Solved: Re: IF FIRST.ID with Proc SQL

LucasW · Posted 03-07-2023 01:18 PM

Is there any way to get IF First.ID result with PROC SQL?

Please let me know.

data readin;
input ID Name $ Score;
cards;
1 David 45
1 David 74
2 Sam 45
2 Ram 54
3 Bane 87
3 Mary 92
3 Bane 87
4 Dane 23
5 Jenny 87
5 Ken 87
6 Simran 63
8 Priya 72
;
run;

PROC SORT DATA = READIN;
BY ID;
RUN;

DATA READIN1;
SET READIN;
BY ID;
IF FIRST.ID;
PROC PRINT;
RUN;

Desired output:

Thank you!!!

Reeza · Posted 03-07-2023 06:10 PM

I think you're over thinking this....

 

Create table AVG_SCORE_TABLE as

Select name, mean (score) as AVG_SCORE, min(Score) as MIN_SCORE  

from readin1

Group by name

Order by AVG_SCORE DESC;

QUIT;

View solution in original post

ballardw · Posted 03-07-2023 01:42 PM

In general, no. There is no given order that SQL will return records.

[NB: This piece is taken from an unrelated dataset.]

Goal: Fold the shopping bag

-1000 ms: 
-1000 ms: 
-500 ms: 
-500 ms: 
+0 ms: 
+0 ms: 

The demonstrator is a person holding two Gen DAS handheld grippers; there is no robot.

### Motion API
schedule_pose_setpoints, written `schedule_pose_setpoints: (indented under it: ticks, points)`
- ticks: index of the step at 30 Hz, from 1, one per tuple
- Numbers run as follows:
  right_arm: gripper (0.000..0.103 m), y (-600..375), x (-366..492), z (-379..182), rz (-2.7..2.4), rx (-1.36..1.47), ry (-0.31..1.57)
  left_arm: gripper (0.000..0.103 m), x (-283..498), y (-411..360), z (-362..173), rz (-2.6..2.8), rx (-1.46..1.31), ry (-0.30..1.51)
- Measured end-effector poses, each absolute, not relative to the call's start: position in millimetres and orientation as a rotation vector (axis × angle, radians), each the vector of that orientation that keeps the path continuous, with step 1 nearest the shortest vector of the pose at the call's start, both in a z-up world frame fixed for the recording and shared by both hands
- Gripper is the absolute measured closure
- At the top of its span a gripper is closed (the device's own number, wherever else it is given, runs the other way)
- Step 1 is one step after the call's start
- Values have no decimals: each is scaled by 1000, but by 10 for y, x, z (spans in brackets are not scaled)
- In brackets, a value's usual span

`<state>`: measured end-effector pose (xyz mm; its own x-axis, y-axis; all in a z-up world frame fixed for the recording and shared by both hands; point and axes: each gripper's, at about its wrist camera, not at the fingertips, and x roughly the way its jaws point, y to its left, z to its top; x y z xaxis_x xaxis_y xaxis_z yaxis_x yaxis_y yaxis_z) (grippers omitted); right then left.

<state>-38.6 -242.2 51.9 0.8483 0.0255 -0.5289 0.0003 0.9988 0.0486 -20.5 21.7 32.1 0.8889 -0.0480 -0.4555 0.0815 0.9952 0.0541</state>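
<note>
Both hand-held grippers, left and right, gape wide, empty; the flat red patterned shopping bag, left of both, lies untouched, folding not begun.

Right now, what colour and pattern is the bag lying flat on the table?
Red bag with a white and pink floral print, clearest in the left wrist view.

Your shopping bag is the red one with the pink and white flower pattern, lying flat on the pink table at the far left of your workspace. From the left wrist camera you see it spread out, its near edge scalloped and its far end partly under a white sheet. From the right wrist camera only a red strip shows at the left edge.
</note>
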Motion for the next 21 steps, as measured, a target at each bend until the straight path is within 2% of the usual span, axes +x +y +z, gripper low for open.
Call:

If there is another, or a combination of other variables, that control order, such as a DATE or sequence number you might be able to restrict the output using a HAVING clause with the minimum of that value(better be a numeric value, character minimums seldom match expectations).

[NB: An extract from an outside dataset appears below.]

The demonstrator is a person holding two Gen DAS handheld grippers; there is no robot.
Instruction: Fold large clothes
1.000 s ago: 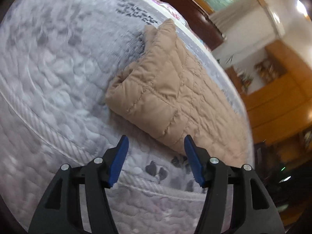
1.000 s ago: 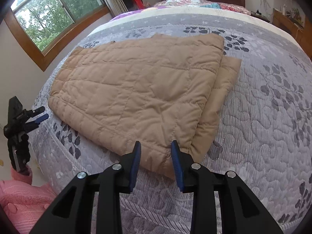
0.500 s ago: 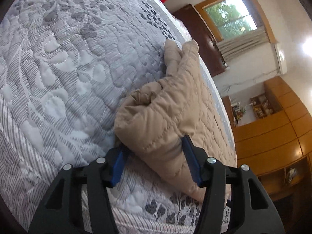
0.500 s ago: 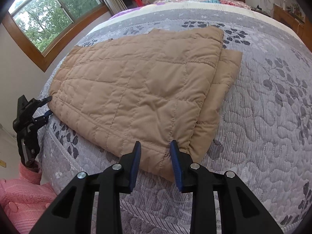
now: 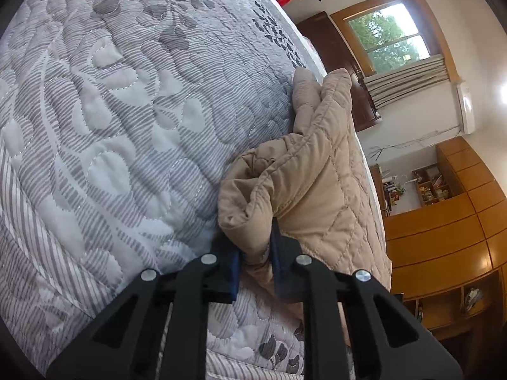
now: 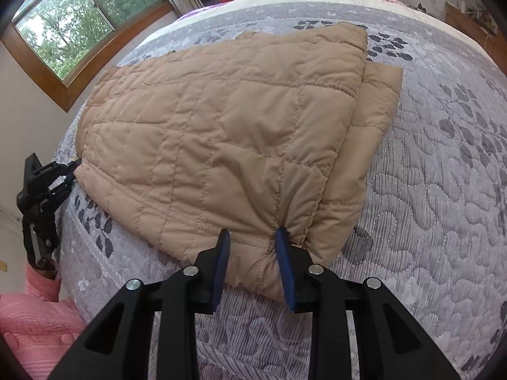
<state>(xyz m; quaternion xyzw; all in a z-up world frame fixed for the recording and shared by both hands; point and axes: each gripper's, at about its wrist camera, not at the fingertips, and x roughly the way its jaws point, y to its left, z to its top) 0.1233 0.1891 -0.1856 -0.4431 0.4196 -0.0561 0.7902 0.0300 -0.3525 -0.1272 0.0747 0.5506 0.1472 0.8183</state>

If you example data had a variable like test number something like this:

data readin;
input ID Name $ Score test;
cards;
1 David 45 1
1 David 74 2
2 Sam 45   3
2 Ram 54   4
3 Bane 87  5
3 Mary 92  6
3 Bane 87  7
4 Dane 23  8
5 Jenny 87 9
5 Ken 87   10
6 Simran 63 11 
8 Priya 72  12
;
run;

proc sql;
   create table want as
   select *
   from readin
   group by id
   having test=min(test)
   ;
quit;

It would make more sense to have sequence for each ID but they don't have to be such and the above was easy to enter in the editor since your values were grouped in the data step (thank you).

Kurt_Bremser · Posted 03-07-2023 02:54 PM

Why bother? The DATA step gives you the result with very little coding while SQL needs additional effort, so stay with it.

Maxim 14. Use the Right Tool.

Maxims of Maximally Efficient SAS Programmers
How to convert datasets to data steps
The macro for direct download as ZIP
How to post code
Please vote for Provide Sequential Search Capability for Hash Objects
How to deal with locked files on UNIX

LucasW · Posted 03-07-2023 03:30 PM

I totally get it what both of you are saying, that's why after researching a lot, I ended up asking here.

It is not the first time that I receive a reply saying it is not possible to do this or that with Proc SQL... I guess my teacher have no clue what he is asking for... and probably he is not an expert on the subject himself... Difficult will be for me to question him about it without saying that I asked a ton of experts... Thank you a lot @ballardw and @Kurt_Bremser !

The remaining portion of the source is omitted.